OSA | Snoring | OSA Treatment in Melbourne

People with OSA experience a partial or complete obstruction of the airway as the muscles in the upper airway relax during sleep. As a result the person stops breathing and may wake up gasping or choking. These episodes of disturbance can occur up to hundreds of times a night. Most OSA sufferers tend to snore however in other cases they may be unaware of any sleep disturbances at all.

  • Excessive daytime tiredness, fatigue and poor concentration.
  • Detrimental effects on sleep quality and health.
  • Increased risk of obesity, high blood pressure, stroke, heart attack, Type 2 diabetes, depression, impotence, mood disorders and motor vehicle and industrial accidents.

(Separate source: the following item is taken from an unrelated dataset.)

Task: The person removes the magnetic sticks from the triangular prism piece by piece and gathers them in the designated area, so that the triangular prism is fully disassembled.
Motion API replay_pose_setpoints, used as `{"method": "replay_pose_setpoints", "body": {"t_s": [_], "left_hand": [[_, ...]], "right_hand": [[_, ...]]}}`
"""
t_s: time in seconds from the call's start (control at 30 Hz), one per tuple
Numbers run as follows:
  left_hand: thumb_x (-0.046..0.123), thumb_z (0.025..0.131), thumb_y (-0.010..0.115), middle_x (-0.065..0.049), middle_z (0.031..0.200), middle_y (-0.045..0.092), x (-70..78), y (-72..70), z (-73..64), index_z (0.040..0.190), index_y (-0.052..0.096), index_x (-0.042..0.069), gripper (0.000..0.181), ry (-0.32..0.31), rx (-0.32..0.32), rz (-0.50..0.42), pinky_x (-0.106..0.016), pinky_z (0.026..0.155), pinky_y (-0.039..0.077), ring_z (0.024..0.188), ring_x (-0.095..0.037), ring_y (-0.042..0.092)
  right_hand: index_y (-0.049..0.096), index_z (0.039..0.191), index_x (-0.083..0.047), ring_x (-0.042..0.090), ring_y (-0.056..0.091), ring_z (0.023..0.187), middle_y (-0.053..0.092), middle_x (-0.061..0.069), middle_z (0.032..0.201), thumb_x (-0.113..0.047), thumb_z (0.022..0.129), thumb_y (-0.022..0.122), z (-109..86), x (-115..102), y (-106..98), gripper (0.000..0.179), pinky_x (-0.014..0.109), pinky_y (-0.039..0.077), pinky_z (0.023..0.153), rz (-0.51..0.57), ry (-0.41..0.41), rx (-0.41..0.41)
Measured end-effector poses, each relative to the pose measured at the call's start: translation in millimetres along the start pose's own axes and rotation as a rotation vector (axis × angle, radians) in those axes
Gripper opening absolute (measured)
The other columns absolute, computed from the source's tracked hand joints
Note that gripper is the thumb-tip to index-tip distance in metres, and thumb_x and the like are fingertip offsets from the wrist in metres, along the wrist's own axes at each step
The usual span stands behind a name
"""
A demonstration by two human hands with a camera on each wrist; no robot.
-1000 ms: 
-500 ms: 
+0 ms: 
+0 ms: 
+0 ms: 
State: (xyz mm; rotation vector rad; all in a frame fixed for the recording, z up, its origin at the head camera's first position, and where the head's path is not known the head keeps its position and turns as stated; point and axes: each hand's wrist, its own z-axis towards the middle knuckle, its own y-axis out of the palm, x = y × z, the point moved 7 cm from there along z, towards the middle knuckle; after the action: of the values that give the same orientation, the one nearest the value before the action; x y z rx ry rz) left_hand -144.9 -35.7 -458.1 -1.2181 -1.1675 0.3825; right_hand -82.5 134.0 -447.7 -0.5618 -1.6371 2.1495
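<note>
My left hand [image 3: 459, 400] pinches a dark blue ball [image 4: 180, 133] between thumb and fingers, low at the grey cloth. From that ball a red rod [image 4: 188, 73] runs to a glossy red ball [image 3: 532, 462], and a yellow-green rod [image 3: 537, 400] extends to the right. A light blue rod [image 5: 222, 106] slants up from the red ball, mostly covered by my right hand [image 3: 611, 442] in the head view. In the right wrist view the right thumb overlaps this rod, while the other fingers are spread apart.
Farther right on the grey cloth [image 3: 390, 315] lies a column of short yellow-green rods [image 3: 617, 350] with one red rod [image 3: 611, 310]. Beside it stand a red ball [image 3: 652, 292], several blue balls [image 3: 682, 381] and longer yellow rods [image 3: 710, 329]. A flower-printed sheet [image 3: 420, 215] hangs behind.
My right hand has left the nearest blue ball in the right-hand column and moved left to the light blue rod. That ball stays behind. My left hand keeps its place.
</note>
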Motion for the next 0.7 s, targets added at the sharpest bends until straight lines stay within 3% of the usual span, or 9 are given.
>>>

OSA affects approximately 5% of the adult population and is more common in middle and older age. More men suffer from OSA than women, although after menopause the risk becomes similar. Many, but not all, people with OSA are overweight (as fatty tissue can cause a narrowing of the throat).

In children OSA is often the result of enlarged tonsils or adenoids.

See your general practitioner and ask to be referred for a sleep study to measure your sleep, breathing and oxygen levels. From this suitable treatment can be implemented if necessary.

For people with a mild level of OSA and few symptoms, losing weight, decreasing the amount of alcohol consumed in the evening or sleeping on their side rather than their back is enough to treat OSA.

Moderate or severe OSA is best treated with a continuous positive airway pressure (CPAP). This machine delivers air through a mask that sits over your nose to hold your throat open throughout the night. For other patients an oral appliance (mandibular advancement splint) will be suitable. This works by holding your lower jaw forward which helps keep the airway open. They are custom made by your dentist from impressions of your jaw and bite and can be adjusted.

CPAP and oral appliances are best used in conjunction with other lifestyle changes such as weight loss, increase in exercise and changing sleeping position.

There are several surgical operations available but should only be considered if CPAP and oral appliances have been unsuccessful.